▶ **What you have to do**
From the records below, print exactly the lines starting at the one containing "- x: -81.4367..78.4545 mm" and ending at the one containing "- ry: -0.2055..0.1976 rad", ends included, and nothing else.

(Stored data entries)
Start of Block

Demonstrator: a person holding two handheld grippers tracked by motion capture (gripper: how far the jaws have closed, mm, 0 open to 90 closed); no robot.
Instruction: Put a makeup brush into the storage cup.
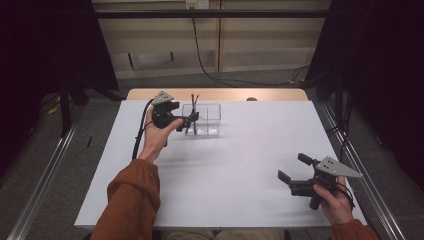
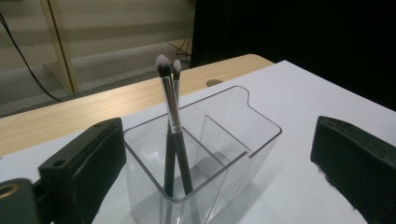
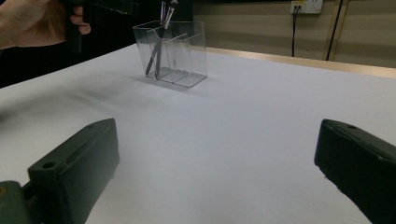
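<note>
Where clear walls blur: brush handles (image 2: 176, 154).

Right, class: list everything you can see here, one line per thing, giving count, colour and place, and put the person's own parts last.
Table: one, white top with a wooden far edge, middle of the room.
Organiser: one, clear plastic, with compartments, far left part of the table.
Makeup brushes: two, dark handles with pale tips, standing tilted together in the organiser's end compartment nearest the left gripper.
Wall socket: one, pale, on the far wall, cable hanging from it.
Left gripper: one, black, fingers open either side of the organiser's near corner, holding nothing.
Right gripper: one, black with a grey plate, open above the near right of the table.
Sleeves: rust-orange, bottom edge.
</note>
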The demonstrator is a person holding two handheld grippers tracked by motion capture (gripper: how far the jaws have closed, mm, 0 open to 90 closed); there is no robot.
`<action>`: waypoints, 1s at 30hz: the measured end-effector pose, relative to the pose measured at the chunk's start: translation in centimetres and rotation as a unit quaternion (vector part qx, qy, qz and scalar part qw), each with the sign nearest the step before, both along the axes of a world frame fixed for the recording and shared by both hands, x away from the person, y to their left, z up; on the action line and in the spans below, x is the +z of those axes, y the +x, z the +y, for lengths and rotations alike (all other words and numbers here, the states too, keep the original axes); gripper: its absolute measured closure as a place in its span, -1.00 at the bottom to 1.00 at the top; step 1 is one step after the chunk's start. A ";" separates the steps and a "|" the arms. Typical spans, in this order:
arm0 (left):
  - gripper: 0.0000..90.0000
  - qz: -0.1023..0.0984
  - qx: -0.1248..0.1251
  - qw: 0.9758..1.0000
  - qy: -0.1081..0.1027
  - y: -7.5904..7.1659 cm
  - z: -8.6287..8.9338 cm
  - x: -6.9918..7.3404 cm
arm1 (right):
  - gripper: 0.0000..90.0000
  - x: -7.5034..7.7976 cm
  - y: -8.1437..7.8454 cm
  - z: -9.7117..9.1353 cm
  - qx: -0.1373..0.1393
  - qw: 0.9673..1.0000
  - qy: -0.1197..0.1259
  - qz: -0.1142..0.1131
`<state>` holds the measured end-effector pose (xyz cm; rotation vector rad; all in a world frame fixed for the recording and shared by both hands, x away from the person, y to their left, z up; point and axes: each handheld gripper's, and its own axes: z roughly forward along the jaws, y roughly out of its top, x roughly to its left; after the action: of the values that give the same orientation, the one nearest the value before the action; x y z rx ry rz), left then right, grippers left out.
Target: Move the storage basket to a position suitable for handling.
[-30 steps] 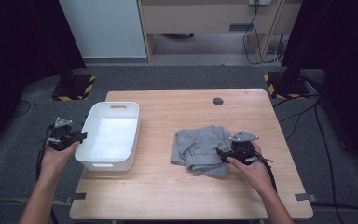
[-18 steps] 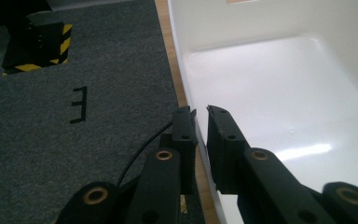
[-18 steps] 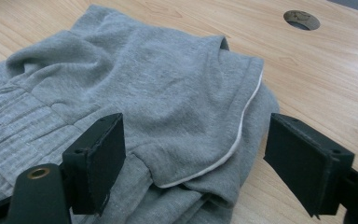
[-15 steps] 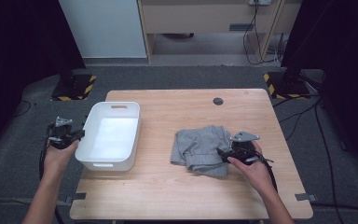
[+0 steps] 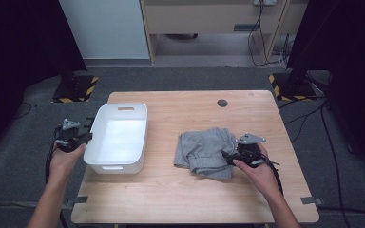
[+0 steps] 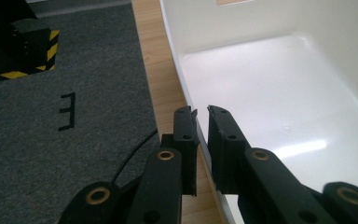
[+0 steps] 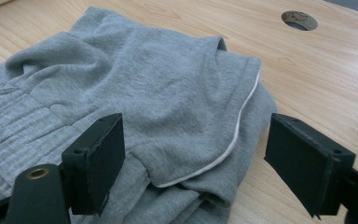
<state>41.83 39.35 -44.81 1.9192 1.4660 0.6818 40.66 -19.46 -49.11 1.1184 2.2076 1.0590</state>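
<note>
A white plastic bin (image 5: 119,142) stands empty on the left part of the wooden table (image 5: 171,199). My left gripper (image 5: 87,136) is at the bin's left wall. In the left gripper view its jaws have just been closing, and my left gripper (image 6: 202,111) now pinches the thin rim of the bin (image 6: 270,70) between its pads. A crumpled grey garment (image 5: 202,149) lies right of centre. My right gripper (image 5: 225,155) sits at the garment's right edge. In the right gripper view my right gripper (image 7: 196,119) stands wide open over the grey garment (image 7: 158,93) with its white-piped hem, pads apart from the cloth.
A round cable hole (image 5: 222,102) sits near the table's far edge. Yellow-and-black striped stand bases (image 5: 73,88) (image 5: 290,83) rest on the dark carpet at both far corners. A cabinet with cables stands behind the table.
The left gripper's jaws have come together on the bin's left rim, and the hand shifted slightly. The right hand and the garment have stayed where they were.
</note>
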 end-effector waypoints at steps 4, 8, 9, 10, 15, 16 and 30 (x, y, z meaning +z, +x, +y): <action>0.80 -0.001 -0.007 1.000 -0.001 0.0 -0.6 0.0 | -0.56 0.0 0.0 0.0 -0.003 1.000 0.002 0.002; 0.79 -0.002 -0.013 1.000 -0.005 -0.2 -1.1 0.0 | -0.56 0.0 0.0 -0.1 -0.003 1.000 0.002 0.001; 0.79 0.000 -0.016 1.000 -0.005 -0.3 -1.3 0.0 | -0.56 0.0 0.0 -0.2 -0.003 1.000 0.002 -0.001; 0.78 -0.001 -0.016 1.000 -0.007 -0.3 -1.4 0.0 | -0.56 0.0 0.0 -0.2 -0.004 1.000 0.003 -0.001; 0.78 -0.006 -0.021 1.000 -0.014 -0.6 -1.8 0.0 | -0.58 0.0 0.0 -0.2 -0.004 1.000 0.006 -0.001; 0.79 -0.006 -0.021 1.000 -0.014 -0.6 -1.8 0.0 | -0.58 0.0 0.0 -0.2 -0.004 1.000 0.006 -0.001; 0.81 -0.014 -0.030 0.999 -0.025 -0.6 -2.5 0.1 | -0.60 -0.1 -0.1 -0.2 -0.005 1.000 0.009 -0.002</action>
<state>41.24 36.81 -44.69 1.9011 1.3907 0.6366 40.56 -19.66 -49.22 1.1340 2.1915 1.0773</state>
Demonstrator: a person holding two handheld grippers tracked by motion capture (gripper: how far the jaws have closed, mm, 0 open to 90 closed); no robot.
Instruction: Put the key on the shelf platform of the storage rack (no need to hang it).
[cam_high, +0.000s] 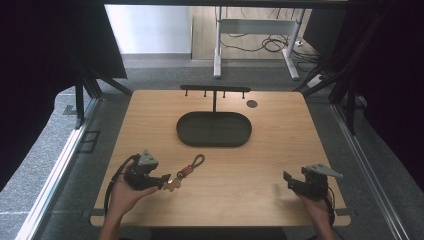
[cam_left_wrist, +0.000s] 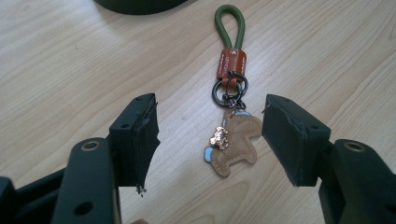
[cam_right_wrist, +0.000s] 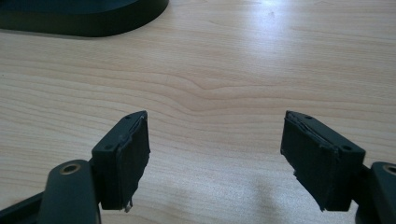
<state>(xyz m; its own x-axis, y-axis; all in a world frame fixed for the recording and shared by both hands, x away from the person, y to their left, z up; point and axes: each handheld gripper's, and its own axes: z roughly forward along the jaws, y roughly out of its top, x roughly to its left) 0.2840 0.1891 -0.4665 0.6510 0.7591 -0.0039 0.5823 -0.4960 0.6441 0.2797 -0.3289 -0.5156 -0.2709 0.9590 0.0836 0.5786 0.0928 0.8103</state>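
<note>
At the lower left of the high view, the left gripper (cam_high: 159, 180) is standing wide-jawed, straddling the keychain (cam_high: 184, 173).
The keychain's long axis is running away toward the upper right; farther off, the right gripper (cam_high: 292, 182) is idling, jaws spread and empty.
</note>
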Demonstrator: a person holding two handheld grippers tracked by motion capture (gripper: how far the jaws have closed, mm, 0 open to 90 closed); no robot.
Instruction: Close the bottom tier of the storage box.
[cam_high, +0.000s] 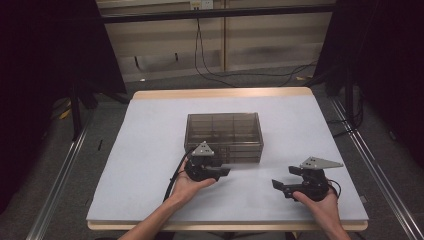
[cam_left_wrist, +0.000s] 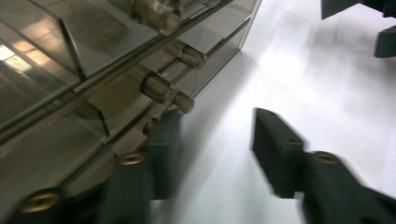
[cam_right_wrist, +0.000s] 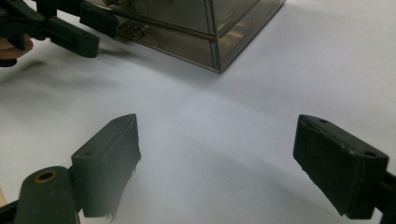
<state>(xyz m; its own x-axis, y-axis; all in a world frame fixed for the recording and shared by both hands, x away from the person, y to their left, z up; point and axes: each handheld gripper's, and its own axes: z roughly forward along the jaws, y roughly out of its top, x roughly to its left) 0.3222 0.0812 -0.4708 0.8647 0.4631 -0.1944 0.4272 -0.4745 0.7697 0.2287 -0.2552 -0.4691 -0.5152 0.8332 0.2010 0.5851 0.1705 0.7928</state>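
Observation:
A smoky clear drawer box (cam_high: 224, 136) stands at the middle of the table. Its front faces me, with round knobs (cam_left_wrist: 166, 91) on the drawers. My left gripper (cam_high: 223, 171) lies at the box's front left corner, pointing right, and is open. In the left gripper view its jaws (cam_left_wrist: 217, 149) are apart over bare mat, the left one close against the lowest drawer front. My right gripper (cam_high: 285, 177) hovers low to the right of the box, well apart from it, and is open wide with nothing between its fingers (cam_right_wrist: 112, 158). The box corner (cam_right_wrist: 217, 46) lies ahead of it.
A white mat (cam_high: 150, 150) covers the table, with a wooden edge (cam_high: 220, 93) at the far side. Dark curtains hang at both sides. Cables (cam_high: 210, 70) trail on the floor behind, and metal rails (cam_high: 372, 165) run beside the table.

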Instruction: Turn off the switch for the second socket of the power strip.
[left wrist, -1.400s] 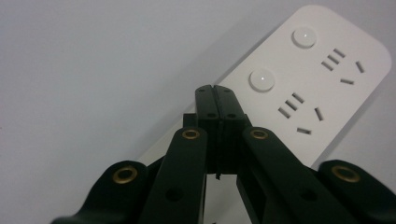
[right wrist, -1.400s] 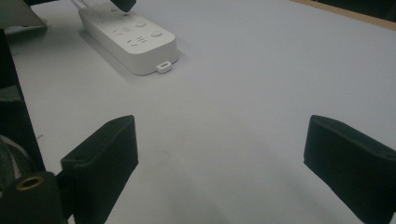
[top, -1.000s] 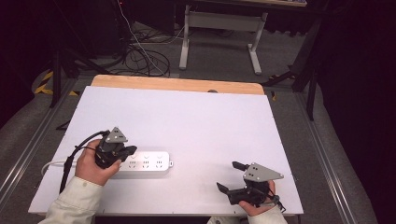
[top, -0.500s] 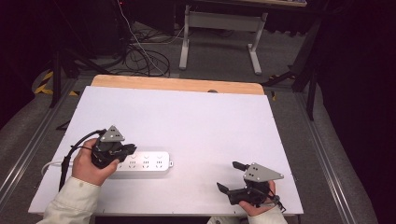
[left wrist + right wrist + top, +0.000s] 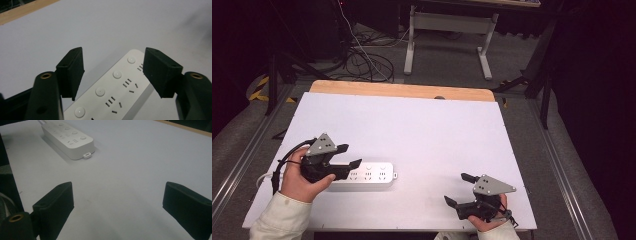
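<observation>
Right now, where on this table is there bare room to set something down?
The white table is bare between the wooden edge and the power strip, and on its right half. It is crowded only near-left, around the strip and left hand-held gripper.

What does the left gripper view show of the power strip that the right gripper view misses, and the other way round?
The left gripper view looks down on the power strip's face close up: round buttons beside socket slots, framed by the open left hand-held gripper, which has just been opening, pads off the strip. The right gripper view shows the strip farther off, with its end tab, beyond the open right hand-held gripper. Both show the white table.
</observation>
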Demonstrator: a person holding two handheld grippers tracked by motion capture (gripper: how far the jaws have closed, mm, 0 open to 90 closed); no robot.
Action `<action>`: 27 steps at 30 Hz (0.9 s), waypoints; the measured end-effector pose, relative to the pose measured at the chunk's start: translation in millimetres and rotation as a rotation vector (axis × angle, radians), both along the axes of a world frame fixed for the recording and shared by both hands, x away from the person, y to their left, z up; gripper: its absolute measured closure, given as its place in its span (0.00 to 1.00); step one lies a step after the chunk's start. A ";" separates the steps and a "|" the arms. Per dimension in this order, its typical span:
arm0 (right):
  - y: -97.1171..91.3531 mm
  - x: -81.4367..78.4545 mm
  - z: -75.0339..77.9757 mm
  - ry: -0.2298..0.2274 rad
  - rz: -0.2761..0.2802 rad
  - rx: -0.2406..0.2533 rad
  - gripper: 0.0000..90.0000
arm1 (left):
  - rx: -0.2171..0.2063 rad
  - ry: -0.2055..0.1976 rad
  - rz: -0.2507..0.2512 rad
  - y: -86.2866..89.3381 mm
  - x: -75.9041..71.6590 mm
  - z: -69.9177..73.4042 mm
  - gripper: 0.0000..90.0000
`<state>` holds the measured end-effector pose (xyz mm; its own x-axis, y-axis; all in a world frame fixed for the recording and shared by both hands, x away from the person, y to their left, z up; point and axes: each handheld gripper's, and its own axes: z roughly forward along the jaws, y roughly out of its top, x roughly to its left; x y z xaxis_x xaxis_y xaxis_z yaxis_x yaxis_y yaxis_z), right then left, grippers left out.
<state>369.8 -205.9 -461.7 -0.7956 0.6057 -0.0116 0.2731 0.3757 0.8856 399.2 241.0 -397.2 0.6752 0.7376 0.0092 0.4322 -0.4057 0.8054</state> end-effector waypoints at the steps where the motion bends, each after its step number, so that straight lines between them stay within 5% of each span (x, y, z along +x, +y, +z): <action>1: -0.2 -0.1 0.2 -0.001 -0.002 -0.001 0.12 | -0.008 -0.004 -0.001 0.6 -2.3 0.7 0.33; 9: -0.8 -0.1 0.4 0.000 -0.001 0.006 0.12 | -0.043 -0.067 -0.028 11.2 -20.6 3.9 0.20; 17: -1.0 -0.4 0.7 0.000 -0.004 0.007 0.12 | -0.124 -0.111 -0.061 30.5 -38.9 1.3 0.14; 27: -0.8 -0.6 0.9 0.000 -0.004 0.008 0.12 | -0.142 -0.154 -0.076 48.4 -53.1 -13.0 0.10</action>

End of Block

▶ **Solution for this problem**
  - x: -81.4367..78.4545 mm
  - z: -75.0339..77.9757 mm
  - ry: -0.2298..0.2274 rad
  - rz: -0.2761..0.2802 rad
  - rx: -0.2406..0.2533 rad
  - gripper: 0.0000..90.0000
arm1 (left):
  - rx: -0.2171..0.2063 rad
  - ry: -0.2055..0.1976 rad

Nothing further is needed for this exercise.